Records contained in a dataset:
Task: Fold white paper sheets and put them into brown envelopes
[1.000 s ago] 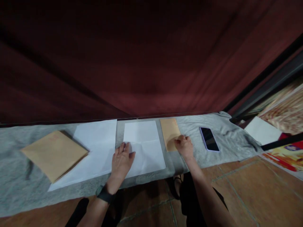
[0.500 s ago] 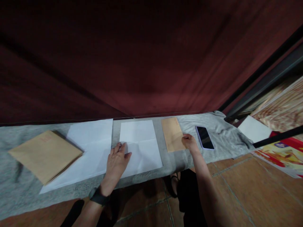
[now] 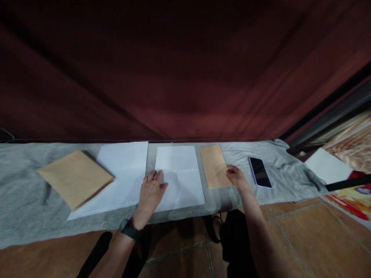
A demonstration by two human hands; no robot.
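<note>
A white sheet of paper with a crease across it lies flat in front of me. My left hand, a dark watch on its wrist, rests on the sheet's left edge with fingers apart, holding nothing. To the right lies a small brown envelope. My right hand has its fingers closed on that envelope's right edge. Farther left, more white paper is spread out, partly covered by a stack of brown envelopes set at an angle.
A phone with a purple edge lies right of my right hand. Grey cloth covers the narrow surface, with a dark red curtain-like backdrop behind it. A white flat object and a colourful printed sheet are at far right.
The view has shifted, so the things on the cloth sit farther right in the picture. Both hands keep about the same places on the sheet and the envelope.
</note>
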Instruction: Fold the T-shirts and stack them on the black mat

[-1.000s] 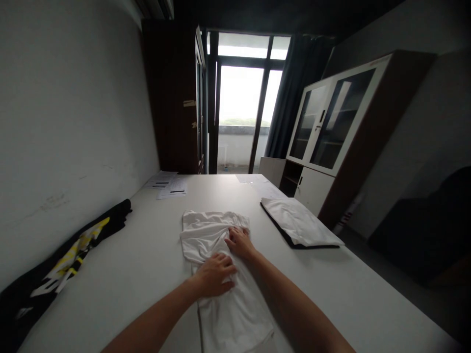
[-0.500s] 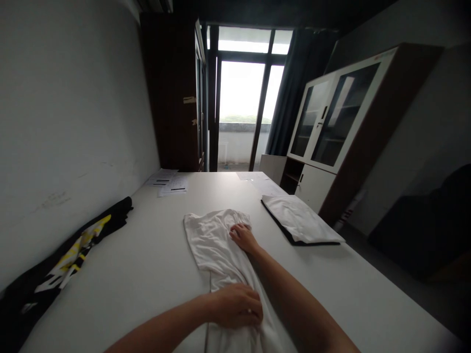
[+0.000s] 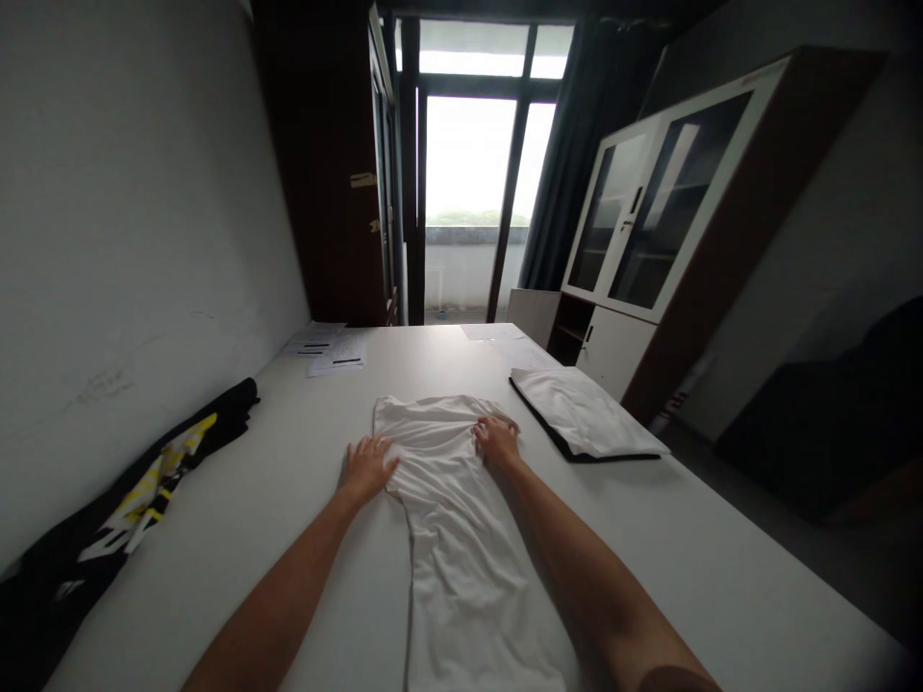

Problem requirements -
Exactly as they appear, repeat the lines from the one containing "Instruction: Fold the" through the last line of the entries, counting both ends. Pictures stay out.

Solved exercise -
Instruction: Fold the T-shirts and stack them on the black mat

[-1.000s] 
[-0.500s] 
[+0.000s] 

Nothing further remains in the output.